Campeones del mundo y referentes históricos apuntaron contra el presidente del organismo, Gianni Infantino, por intentar privatizar los Mundiales. Denunciaron que la conducción actual sobrepasó los límites éticos y reclamaron que los jugadores y los aficionados tengan voz real en las decisiones.
Un grupo de exjugadores de elite, entre quienes destacan los campeones del mundo franceses Emmanuel Petit, Bixente Lizarazu y Robert Pires junto al ícono marfileño Didier Drogba, rompió el silencio con el fin de cuestionar a la cúpula de la FIFA. Este grupo de jugadores hizo público su descontento a través de un duro pronunciamiento, exigió que se concrete una transformación profunda en la conducción de la entidad madre del fútbol asociado.

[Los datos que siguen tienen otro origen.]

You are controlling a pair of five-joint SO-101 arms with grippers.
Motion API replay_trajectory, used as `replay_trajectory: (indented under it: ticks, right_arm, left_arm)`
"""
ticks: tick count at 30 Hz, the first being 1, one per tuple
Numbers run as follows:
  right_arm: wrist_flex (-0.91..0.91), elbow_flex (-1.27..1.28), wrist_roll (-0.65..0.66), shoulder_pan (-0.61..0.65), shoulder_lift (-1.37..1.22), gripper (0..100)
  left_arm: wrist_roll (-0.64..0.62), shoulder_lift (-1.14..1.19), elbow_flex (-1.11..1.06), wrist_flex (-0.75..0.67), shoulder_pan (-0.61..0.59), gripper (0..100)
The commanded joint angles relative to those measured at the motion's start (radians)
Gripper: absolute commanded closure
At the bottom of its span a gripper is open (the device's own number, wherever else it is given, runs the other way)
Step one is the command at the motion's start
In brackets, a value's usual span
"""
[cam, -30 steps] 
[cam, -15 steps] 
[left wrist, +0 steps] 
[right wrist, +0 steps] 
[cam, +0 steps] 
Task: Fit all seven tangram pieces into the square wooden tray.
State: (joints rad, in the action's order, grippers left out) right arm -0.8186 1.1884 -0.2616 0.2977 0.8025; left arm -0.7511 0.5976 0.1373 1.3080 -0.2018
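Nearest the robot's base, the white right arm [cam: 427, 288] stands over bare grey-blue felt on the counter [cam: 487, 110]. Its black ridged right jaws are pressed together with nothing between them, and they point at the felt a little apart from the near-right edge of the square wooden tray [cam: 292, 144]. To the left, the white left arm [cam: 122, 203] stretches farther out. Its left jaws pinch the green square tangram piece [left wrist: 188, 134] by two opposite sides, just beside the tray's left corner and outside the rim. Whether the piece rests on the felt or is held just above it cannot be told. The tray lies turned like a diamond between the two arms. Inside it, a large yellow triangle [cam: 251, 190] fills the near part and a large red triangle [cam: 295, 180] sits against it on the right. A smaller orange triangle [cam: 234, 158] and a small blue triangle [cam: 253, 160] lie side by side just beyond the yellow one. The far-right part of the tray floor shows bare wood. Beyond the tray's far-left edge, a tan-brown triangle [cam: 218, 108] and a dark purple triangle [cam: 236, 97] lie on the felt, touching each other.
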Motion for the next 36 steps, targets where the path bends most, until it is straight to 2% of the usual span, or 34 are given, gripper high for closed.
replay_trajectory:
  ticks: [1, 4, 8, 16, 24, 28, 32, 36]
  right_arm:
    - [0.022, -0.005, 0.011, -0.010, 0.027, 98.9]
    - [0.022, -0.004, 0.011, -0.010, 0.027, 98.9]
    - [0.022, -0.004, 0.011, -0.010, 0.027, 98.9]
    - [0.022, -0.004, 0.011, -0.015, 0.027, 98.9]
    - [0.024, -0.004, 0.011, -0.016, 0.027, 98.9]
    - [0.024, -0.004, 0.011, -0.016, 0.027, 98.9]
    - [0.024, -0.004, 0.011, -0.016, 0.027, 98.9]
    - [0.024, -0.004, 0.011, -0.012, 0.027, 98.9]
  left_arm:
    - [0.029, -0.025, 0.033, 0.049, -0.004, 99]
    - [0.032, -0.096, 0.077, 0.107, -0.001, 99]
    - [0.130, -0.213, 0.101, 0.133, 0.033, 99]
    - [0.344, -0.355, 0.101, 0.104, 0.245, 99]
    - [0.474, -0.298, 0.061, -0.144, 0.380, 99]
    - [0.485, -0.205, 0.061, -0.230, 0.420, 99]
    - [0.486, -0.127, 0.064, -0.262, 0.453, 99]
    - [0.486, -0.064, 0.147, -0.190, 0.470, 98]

La reacción colectiva estalló debido a la controvertida propuesta que impulsa el presidente de la FIFA, Gianni Infantino, para vender una participación estratégica de los derechos de los Mundiales a inversores privados. Esta iniciativa colmó la paciencia de los protagonistas, quienes consideraron que la actual gestión comercializa el juego sin límites éticos. Ante este panorama, los exfutbolistas difundieron en sus redes sociales un fuerte descargo conjunto.
A continuación, presentamos la carta completa de las leyendas del fútbol mundial:
«Como jugadores, el fútbol nos lo ha dado todo y nosotros le hemos dedicado nuestras vidas. Sabemos que ninguno de nuestros logros habría sido posible sin los aficionados, cuya pasión y compromiso son la base de este deporte.
Durante demasiado tiempo, hemos visto cómo se han tomado decisiones importantes sin consultar ni tener en cuenta a los jugadores, y sin considerar a los aficionados que sostienen este deporte. Los acontecimientos recientes han hecho imposible seguir guardando silencio. Ya basta.
El cambio es necesario. El poder ha nublado la capacidad del actual liderazgo para distinguir entre sus propios intereses y lo que realmente es mejor para el fútbol. Dentro de la FIFA hay buenas personas que quieren recuperar la confianza, pero una nueva era requiere un cambio estructural.
Por los aficionados, por los jugadores y por el bien del fútbol, no volveremos a guardar silencio».